La lettura dell'ordinanza mette in luce un quadro probatorio che – secondo Borrelli e Luberto – difficilmente appare così limpido in un'indagine sui rapporti tra ‘ndrangheta, politica ed economia. Gip e pm si sono trovati d'accordo quasi su tutto, a partire da una considerazione devastante per la democrazia. «Il Comune è amministrato dalla ‘ndrina Valente-Stummo – si legge non senza stupore a pagina 466 del provvedimento – ma il pericolo più grave è quello di un probabile imminente scontro armato fra le due fazioni. L'indagine dimostra che Pietro Valente e Mario Stummo hanno vissuto una tregua assai precaria che è stata completamente sovvertita dal ritorno in libertà di Luigi Muto. Infatti Pietro Valente è stato percosso, in modo volutamente clamoroso, dagli uomini di Stummo, il giorno dopo la scarcerazione di Luigi Muto, tanto da essere costretto a trovare rifugio a Sala Consilina dove ha avuto l'appoggio di Vito Gallo cioè di un noto narcotrafficante da sempre vicino a Franco Muto. Lo stesso Valente, lungi dall'accettare il ridimensionamento, è in costante contatto con i propri sodali i quali, a loro volta, si recano a Cetraro evidentemente per essere autorizzati o spalleggiati al compimento di azioni violente in danno degli uomini di Stummo».

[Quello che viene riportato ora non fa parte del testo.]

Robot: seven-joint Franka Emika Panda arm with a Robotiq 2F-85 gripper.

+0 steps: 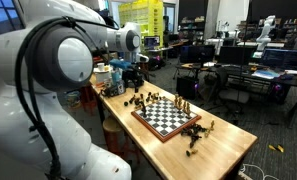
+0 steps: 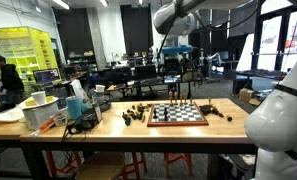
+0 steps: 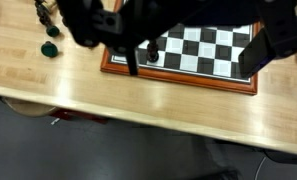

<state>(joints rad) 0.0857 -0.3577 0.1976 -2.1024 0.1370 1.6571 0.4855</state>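
Observation:
A chessboard (image 3: 203,50) with a brown wooden frame lies on a light wooden table (image 3: 78,80). It shows in both exterior views (image 1: 168,115) (image 2: 178,114). In the wrist view my gripper (image 3: 193,55) comes in from the top. It is open, with its dark fingers (image 3: 120,55) spread wide over the board's near edge and nothing between them. One black chess piece (image 3: 151,50) stands on a square just inside the left finger. In both exterior views the gripper (image 1: 135,80) (image 2: 171,78) hangs above the board.
Loose dark chess pieces lie on the table at both ends of the board (image 2: 138,115) (image 2: 218,112) (image 1: 198,135) and at the wrist view's top left (image 3: 50,48). A box of clutter (image 2: 50,112) stands at one table end. The table edge (image 3: 108,112) drops to dark floor.

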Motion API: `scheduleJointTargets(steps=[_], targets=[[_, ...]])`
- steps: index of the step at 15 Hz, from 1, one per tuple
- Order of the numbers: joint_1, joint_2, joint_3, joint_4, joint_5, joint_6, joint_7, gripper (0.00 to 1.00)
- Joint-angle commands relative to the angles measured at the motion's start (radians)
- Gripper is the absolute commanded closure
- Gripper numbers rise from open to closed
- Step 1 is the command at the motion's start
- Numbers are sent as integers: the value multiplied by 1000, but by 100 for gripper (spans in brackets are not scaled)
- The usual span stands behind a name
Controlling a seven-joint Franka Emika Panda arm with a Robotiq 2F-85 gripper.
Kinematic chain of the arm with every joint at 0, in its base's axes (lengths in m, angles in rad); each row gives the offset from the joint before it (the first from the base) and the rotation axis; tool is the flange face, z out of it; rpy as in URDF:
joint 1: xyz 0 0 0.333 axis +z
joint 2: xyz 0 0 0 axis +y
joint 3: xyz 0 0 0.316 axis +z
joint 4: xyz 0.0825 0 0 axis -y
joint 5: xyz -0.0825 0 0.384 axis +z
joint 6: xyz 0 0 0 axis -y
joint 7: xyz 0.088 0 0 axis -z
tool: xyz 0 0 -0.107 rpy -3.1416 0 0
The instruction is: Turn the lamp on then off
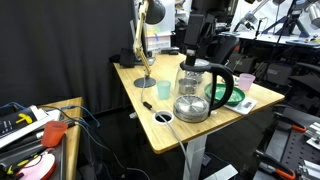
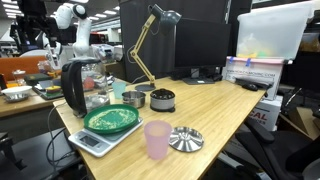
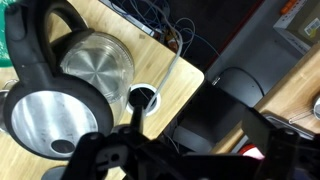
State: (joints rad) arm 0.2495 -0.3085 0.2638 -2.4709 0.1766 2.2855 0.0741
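The lamp [image 1: 146, 45] stands at the back corner of the wooden table, with a thin gold stem, a flat round base [image 1: 146, 82] and a small head at the top. It also shows in an exterior view [image 2: 146, 45]. My gripper [image 1: 192, 48] hangs above the glass kettle [image 1: 194, 92], well to the side of the lamp and not touching it. In the wrist view my gripper [image 3: 185, 150] appears as dark fingers set apart with nothing between them, above the kettle [image 3: 70, 85]. The lamp is out of the wrist view.
A green plate [image 1: 222, 96] on a scale and a pink cup [image 1: 245, 80] sit beside the kettle. A round cable hole [image 1: 163, 117] is near the table's front edge. A silver disc [image 2: 185, 138] and a small round black item [image 2: 160, 99] lie on the table.
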Motion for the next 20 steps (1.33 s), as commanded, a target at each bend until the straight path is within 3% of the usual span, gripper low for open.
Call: scheduleJointTargets(steps=[1, 8, 12, 16, 20], targets=[[8, 14, -5, 11, -8, 2, 3, 0], [6, 19, -10, 15, -12, 3, 3, 0], [-8, 80, 10, 47, -70, 106, 46, 0], [-17, 198, 39, 116, -197, 204, 131, 0], [0, 372, 52, 222, -432, 258, 297, 0]])
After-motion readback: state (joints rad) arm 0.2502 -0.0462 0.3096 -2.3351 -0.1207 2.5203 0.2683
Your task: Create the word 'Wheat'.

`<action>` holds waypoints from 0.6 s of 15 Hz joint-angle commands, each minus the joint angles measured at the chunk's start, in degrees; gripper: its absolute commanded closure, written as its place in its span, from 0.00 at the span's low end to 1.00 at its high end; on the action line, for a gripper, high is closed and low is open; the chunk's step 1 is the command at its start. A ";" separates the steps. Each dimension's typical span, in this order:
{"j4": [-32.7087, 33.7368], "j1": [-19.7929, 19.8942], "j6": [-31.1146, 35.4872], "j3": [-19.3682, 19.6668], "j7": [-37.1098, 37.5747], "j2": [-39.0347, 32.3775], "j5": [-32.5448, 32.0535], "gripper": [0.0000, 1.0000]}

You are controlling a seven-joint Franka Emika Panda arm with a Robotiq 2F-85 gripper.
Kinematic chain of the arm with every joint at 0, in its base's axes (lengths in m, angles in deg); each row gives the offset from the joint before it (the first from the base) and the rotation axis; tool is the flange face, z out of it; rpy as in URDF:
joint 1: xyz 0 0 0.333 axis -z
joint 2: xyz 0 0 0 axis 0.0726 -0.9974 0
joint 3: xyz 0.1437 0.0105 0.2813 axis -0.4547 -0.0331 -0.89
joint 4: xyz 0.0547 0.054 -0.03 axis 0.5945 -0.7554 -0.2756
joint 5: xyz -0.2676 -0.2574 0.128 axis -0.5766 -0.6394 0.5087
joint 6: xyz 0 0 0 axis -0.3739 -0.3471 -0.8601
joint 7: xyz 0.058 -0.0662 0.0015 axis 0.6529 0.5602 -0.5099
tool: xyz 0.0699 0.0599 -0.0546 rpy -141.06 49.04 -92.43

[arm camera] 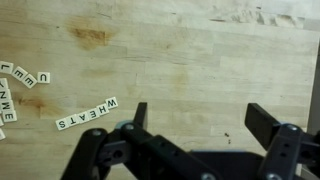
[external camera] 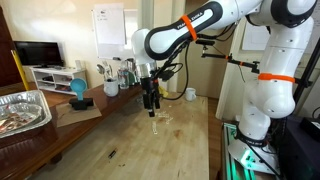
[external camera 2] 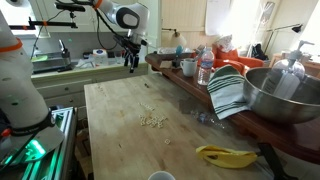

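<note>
A row of small pale letter tiles (arm camera: 88,113) lies on the wooden table at the lower left of the wrist view and seems to read WHEATS. More loose tiles (arm camera: 22,80) lie at the left edge. The tiles show as a tiny pale cluster in both exterior views (external camera 2: 153,121) (external camera: 160,117). My gripper (arm camera: 200,125) is open and empty. It hovers above bare wood to the right of the tile row. In both exterior views the gripper (external camera: 152,103) (external camera 2: 130,62) hangs over the table, apart from the tiles.
A foil tray (external camera: 22,110) and a blue object (external camera: 78,90) sit on a side counter. A metal bowl (external camera 2: 285,95), a striped cloth (external camera 2: 228,90), bottles, a mug (external camera 2: 188,67) and a banana (external camera 2: 225,155) line the table's edge. A dark speck (external camera: 110,153) lies on the wood.
</note>
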 commanded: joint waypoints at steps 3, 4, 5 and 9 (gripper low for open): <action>-0.67 1.41 6.44 1.02 -5.29 -2.48 -8.97 0.00; -1.26 1.78 9.23 1.48 -7.67 -2.87 -9.43 0.00; -1.84 2.13 12.42 1.84 -9.06 -3.34 -10.55 0.00; -4.87 4.03 26.29 3.68 -15.94 -6.54 -10.50 0.00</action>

In filigrana, dunque, emerge il ruolo della potentissima cosca Muto di Cetraro e il rischio di una guerra, a Scalea, destinata ad alterare tutti gli equilibri sulla costa. I pm sono durissimi sul sindaco Basile e su tutta la Giunta. Il primo cittadino secondo l'accusa avrebbe «gestito gli appalti comunali secondo le indicazioni di Valente e Stummo, è costantemente impegnato a cercare un punto di mediazione fra le due fazioni come si evince in modo evidente nella gestione dell'appalto per l'assegnazione dei lotti frangivento». L'ordinanza fa addirittura ricorso all'ironia, quando scrive che il sindaco Basile «esercitava il suo mandato, in quella che è possibile definire una sede ignota ai più: lo studio dell'avvocato Mario Nocito (anch'esso arrestato, ndr), presso il quale non esita a sedere allo stesso tavolo con Pietro Valente».